From *Good Friday (2nd April 2010)*, through to the end of *Monday 5th April 2010*, we are aiming to have people up and down the country testing each and every drink purchased over these four days. This will let us get a firm insight into what is happening throughout the UK over any given period of time. 

*What do I need to do?*

We are looking for people who are willing to buy a pot of *Bayer Diastix*. These are urine testing strips, that test liquids for glucose. They retail at between ?5.00 and ?7.00 from most good chemists.  We are asking that people buy these over the counter. 

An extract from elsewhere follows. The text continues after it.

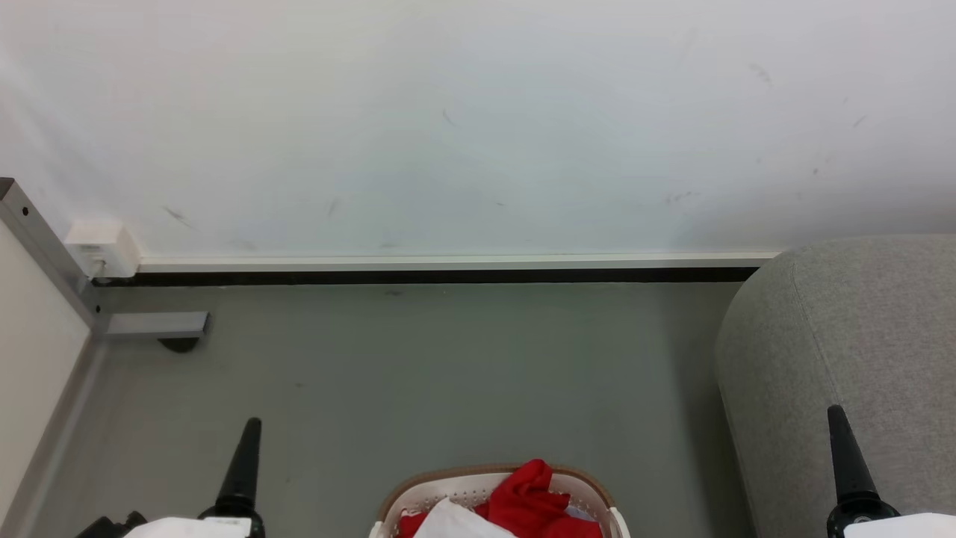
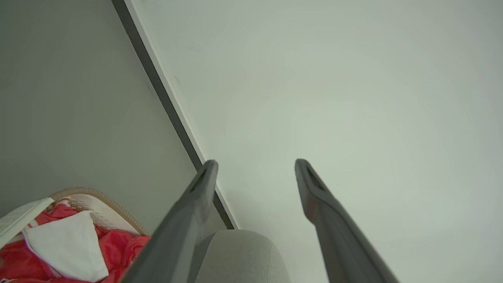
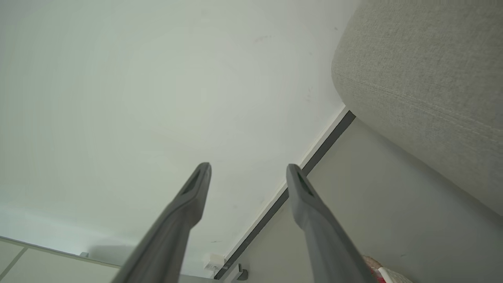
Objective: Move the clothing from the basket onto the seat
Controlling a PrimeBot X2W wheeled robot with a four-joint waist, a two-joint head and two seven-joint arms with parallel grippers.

To join in, we ask that you test each and every soft drink you buy, write down a few facts, and email your results to us here at DiDkA. It shouldn't take you very long, but it will be invaluable to us in the long term.

*How can I sign up?*

Send us an e-mail to *contact.didka@mail.com *, and let us know where in the country you're located. We'll email you out an information pack, showing you how to test, and the facts that we need you to send us. 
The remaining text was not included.